=== What is being asked ===
For the string "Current", search the entries below and copy every line where it appears.

=== Excerpted data ===

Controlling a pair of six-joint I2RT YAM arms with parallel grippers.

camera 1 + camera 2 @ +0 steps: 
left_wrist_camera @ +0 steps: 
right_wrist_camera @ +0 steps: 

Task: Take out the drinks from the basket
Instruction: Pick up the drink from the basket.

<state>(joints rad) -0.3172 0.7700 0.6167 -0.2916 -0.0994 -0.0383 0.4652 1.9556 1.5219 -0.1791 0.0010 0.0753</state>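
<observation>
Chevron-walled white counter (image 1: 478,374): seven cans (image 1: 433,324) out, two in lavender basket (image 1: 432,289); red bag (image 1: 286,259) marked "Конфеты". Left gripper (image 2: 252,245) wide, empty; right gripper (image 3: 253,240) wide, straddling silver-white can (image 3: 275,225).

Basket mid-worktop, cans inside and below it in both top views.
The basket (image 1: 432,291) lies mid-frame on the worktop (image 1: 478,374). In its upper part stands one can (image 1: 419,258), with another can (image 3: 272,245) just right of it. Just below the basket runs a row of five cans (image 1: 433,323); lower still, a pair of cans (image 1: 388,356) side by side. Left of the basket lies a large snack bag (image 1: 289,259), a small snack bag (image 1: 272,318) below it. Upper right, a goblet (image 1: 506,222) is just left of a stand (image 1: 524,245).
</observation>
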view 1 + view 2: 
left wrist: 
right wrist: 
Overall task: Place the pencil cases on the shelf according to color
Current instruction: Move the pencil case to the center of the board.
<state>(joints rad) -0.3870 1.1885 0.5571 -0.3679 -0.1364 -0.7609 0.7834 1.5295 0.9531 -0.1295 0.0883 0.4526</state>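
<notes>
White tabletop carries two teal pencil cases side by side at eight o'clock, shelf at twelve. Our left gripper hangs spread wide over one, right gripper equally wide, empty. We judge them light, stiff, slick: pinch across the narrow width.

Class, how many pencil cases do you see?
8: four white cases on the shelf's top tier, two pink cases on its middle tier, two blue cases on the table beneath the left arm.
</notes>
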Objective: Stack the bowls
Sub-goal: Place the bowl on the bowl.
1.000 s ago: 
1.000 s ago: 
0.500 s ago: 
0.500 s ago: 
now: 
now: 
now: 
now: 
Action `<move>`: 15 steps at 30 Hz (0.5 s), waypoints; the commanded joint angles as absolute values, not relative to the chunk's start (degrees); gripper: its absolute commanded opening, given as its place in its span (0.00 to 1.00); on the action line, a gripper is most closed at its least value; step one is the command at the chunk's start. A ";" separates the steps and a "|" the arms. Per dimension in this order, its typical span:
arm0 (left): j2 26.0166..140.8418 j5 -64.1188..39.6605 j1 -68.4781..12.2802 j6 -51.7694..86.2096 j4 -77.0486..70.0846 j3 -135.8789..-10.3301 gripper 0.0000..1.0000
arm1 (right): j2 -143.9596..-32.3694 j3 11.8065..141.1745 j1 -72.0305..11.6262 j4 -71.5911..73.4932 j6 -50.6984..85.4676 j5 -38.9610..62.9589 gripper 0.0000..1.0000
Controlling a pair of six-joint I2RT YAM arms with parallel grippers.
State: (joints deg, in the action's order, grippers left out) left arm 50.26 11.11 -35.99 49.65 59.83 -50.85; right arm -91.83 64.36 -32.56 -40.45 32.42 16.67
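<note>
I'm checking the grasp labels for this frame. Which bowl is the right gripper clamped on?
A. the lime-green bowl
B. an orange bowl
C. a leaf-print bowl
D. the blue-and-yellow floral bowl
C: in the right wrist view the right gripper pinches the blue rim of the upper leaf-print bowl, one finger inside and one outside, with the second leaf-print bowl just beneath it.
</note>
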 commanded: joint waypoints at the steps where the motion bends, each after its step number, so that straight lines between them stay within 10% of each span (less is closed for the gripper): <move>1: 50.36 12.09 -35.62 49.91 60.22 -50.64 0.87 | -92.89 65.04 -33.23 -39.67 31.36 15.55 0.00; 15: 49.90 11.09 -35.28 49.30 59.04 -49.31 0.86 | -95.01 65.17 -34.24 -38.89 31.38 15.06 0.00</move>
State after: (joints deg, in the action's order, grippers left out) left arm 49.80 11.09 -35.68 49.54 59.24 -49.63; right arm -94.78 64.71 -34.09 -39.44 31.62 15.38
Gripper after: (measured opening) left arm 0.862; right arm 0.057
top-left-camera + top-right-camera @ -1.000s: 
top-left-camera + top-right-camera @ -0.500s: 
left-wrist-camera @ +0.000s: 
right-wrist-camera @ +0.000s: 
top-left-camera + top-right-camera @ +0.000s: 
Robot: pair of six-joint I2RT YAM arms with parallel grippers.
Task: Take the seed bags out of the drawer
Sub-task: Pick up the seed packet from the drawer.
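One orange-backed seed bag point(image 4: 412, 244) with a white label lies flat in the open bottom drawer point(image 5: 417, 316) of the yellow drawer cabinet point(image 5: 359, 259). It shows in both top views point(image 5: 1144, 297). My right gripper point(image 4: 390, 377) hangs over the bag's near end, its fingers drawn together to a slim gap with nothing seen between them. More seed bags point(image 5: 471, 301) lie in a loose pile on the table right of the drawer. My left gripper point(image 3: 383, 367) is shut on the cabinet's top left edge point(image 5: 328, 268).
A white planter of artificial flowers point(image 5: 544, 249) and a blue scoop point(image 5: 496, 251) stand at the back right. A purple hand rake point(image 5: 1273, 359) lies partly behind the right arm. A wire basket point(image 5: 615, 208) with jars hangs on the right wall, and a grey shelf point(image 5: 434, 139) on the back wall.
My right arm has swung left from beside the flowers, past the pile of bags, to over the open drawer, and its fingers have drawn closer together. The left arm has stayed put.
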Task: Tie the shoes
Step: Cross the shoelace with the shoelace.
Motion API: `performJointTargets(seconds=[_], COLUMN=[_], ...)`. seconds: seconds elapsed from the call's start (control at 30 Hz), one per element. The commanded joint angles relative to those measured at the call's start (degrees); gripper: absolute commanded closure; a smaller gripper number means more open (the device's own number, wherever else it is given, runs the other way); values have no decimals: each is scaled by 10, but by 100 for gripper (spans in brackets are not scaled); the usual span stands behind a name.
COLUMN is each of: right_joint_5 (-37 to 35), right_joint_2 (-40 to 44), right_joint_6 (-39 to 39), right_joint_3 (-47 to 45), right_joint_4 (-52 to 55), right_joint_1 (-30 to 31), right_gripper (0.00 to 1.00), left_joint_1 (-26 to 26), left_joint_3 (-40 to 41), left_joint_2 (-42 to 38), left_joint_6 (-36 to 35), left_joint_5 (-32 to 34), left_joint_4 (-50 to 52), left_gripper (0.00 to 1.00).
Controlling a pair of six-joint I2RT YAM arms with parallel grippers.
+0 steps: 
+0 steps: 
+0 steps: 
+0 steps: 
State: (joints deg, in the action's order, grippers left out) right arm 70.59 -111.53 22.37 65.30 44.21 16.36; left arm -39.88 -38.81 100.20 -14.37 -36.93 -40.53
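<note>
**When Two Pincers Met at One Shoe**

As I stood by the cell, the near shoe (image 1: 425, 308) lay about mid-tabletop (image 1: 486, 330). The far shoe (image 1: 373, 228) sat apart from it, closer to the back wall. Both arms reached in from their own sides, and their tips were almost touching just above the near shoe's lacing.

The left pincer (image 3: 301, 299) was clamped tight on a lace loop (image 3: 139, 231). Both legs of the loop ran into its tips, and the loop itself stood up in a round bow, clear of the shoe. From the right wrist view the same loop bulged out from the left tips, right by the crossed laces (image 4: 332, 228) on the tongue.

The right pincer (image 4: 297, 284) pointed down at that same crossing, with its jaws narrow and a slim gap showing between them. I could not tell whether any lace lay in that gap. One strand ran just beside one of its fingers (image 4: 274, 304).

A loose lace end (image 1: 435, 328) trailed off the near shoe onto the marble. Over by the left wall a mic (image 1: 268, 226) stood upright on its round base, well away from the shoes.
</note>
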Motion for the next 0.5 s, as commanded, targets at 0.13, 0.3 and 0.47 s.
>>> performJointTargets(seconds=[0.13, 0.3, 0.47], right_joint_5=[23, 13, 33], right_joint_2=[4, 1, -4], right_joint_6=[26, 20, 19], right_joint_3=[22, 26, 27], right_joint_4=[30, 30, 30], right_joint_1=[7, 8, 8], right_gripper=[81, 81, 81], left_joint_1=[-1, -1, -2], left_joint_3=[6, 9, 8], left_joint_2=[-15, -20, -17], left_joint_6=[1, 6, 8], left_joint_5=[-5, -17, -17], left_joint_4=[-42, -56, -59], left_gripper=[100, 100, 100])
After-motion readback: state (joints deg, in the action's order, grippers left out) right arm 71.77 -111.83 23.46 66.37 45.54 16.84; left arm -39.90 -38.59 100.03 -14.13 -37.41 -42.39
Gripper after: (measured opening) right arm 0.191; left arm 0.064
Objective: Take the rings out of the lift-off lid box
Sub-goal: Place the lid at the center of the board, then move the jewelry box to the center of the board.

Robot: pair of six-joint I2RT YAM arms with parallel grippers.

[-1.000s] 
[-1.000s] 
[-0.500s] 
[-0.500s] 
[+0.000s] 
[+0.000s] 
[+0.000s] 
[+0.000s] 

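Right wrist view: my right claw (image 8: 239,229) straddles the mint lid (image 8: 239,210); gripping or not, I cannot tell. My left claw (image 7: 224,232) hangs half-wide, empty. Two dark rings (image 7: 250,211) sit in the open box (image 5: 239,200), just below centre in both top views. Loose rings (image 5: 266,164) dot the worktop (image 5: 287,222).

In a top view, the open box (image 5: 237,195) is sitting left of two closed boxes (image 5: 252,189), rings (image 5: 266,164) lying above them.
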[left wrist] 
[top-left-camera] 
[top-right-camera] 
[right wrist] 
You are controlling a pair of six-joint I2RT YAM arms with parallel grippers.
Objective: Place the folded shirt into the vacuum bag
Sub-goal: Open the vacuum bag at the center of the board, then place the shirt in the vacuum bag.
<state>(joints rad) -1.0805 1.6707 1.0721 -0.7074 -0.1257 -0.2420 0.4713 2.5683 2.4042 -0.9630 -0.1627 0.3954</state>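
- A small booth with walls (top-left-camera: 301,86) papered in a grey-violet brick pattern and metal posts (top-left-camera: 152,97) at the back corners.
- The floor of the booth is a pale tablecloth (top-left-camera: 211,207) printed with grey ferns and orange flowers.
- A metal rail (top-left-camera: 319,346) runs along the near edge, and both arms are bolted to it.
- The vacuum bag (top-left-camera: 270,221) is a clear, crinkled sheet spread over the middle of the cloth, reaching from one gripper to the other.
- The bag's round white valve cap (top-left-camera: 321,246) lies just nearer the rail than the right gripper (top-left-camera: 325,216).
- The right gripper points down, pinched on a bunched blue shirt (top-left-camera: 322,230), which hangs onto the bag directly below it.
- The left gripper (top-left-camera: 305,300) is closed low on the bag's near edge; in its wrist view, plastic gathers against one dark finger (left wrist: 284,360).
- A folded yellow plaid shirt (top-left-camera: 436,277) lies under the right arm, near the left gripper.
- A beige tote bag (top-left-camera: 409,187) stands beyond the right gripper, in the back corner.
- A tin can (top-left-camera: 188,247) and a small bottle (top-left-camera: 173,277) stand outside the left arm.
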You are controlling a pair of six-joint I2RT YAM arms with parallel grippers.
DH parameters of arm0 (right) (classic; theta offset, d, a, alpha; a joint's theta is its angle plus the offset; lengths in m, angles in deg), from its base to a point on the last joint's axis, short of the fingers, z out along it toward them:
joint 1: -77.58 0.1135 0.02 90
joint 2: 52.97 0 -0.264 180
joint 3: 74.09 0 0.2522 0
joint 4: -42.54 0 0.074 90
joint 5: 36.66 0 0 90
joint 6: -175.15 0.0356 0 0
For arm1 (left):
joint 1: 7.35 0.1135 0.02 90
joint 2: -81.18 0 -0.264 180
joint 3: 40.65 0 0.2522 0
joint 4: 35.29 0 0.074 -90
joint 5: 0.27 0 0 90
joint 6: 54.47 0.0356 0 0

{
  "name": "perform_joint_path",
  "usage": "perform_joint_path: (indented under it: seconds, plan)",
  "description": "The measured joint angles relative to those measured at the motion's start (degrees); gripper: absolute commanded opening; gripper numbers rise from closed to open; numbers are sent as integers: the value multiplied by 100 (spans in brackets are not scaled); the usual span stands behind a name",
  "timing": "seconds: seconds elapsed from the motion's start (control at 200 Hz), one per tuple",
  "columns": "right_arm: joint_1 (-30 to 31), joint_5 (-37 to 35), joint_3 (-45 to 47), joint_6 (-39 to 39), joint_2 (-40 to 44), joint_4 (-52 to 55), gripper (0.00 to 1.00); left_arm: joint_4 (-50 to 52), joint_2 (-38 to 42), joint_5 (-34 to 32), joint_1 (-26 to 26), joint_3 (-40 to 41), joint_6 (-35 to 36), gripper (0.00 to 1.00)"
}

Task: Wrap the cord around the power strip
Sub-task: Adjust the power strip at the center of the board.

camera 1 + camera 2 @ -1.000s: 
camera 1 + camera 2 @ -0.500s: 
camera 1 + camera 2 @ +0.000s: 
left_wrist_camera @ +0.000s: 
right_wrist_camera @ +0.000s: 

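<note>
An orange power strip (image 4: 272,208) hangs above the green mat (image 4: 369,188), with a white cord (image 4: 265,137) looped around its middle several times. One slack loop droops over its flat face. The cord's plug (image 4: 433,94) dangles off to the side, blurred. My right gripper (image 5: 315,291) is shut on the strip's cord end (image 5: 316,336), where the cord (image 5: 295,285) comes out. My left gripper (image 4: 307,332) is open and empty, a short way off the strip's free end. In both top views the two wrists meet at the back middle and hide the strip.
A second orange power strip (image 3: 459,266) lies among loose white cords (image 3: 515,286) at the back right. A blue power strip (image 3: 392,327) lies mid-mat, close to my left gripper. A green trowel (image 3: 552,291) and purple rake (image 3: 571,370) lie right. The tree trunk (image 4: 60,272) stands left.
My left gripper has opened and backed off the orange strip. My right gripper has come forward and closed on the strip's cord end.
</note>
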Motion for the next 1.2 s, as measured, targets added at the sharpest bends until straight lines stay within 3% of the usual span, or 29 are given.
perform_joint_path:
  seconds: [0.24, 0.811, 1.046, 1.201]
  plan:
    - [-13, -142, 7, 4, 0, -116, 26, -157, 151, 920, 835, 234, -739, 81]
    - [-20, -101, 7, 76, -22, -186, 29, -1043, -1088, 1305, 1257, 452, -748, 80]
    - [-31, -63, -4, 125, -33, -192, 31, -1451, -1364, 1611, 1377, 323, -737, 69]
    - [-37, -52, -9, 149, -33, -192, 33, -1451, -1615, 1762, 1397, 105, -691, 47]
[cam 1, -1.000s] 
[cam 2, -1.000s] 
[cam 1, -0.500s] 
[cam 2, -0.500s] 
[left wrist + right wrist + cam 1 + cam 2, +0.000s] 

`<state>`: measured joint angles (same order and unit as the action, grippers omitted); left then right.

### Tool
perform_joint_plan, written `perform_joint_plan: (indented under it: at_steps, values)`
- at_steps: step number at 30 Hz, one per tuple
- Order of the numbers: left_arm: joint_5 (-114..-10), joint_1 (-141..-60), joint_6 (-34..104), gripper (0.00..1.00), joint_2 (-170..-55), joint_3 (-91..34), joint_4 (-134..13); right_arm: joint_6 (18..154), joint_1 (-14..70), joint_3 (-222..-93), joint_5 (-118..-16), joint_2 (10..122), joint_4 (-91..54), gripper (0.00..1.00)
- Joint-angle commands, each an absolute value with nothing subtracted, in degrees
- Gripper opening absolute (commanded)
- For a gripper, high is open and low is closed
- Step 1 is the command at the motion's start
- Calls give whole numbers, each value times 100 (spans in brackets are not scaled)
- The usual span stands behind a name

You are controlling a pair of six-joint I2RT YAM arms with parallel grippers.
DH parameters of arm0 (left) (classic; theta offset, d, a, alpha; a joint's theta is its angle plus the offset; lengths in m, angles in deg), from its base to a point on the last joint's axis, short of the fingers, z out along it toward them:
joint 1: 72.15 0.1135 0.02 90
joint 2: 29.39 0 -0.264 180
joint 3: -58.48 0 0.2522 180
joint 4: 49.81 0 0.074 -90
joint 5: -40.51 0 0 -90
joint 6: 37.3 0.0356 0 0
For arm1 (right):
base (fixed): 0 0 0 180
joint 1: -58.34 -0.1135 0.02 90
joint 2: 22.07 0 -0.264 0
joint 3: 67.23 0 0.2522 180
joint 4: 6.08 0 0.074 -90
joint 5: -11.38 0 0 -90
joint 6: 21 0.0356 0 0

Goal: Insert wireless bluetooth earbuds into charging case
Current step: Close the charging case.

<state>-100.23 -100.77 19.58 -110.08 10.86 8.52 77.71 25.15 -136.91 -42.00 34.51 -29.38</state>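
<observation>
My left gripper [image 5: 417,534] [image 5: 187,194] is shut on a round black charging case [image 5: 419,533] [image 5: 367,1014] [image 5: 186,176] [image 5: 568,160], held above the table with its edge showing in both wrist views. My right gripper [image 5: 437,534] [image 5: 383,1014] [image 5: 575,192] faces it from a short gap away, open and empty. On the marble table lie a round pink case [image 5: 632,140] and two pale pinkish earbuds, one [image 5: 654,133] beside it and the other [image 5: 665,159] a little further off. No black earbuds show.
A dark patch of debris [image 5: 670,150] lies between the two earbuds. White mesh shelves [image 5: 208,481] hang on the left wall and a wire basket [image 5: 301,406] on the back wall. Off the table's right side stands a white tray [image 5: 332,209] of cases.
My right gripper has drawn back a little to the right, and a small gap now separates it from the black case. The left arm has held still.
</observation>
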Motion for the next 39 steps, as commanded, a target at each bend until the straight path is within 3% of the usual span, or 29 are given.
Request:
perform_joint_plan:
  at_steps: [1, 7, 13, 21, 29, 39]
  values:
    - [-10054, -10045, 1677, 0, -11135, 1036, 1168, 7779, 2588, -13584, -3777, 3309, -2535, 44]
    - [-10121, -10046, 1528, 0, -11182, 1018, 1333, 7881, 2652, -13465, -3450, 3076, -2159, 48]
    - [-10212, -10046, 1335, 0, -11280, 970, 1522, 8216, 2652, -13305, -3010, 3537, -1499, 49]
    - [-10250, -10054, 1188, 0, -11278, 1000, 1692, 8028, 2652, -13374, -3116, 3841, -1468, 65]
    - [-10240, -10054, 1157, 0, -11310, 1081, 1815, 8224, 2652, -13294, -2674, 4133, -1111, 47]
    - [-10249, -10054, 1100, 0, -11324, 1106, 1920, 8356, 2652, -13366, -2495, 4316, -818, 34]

=== Reply to the exercise ===
Current instruction: Move the pencil case to the center of the board.
Current step: Close the charging case.

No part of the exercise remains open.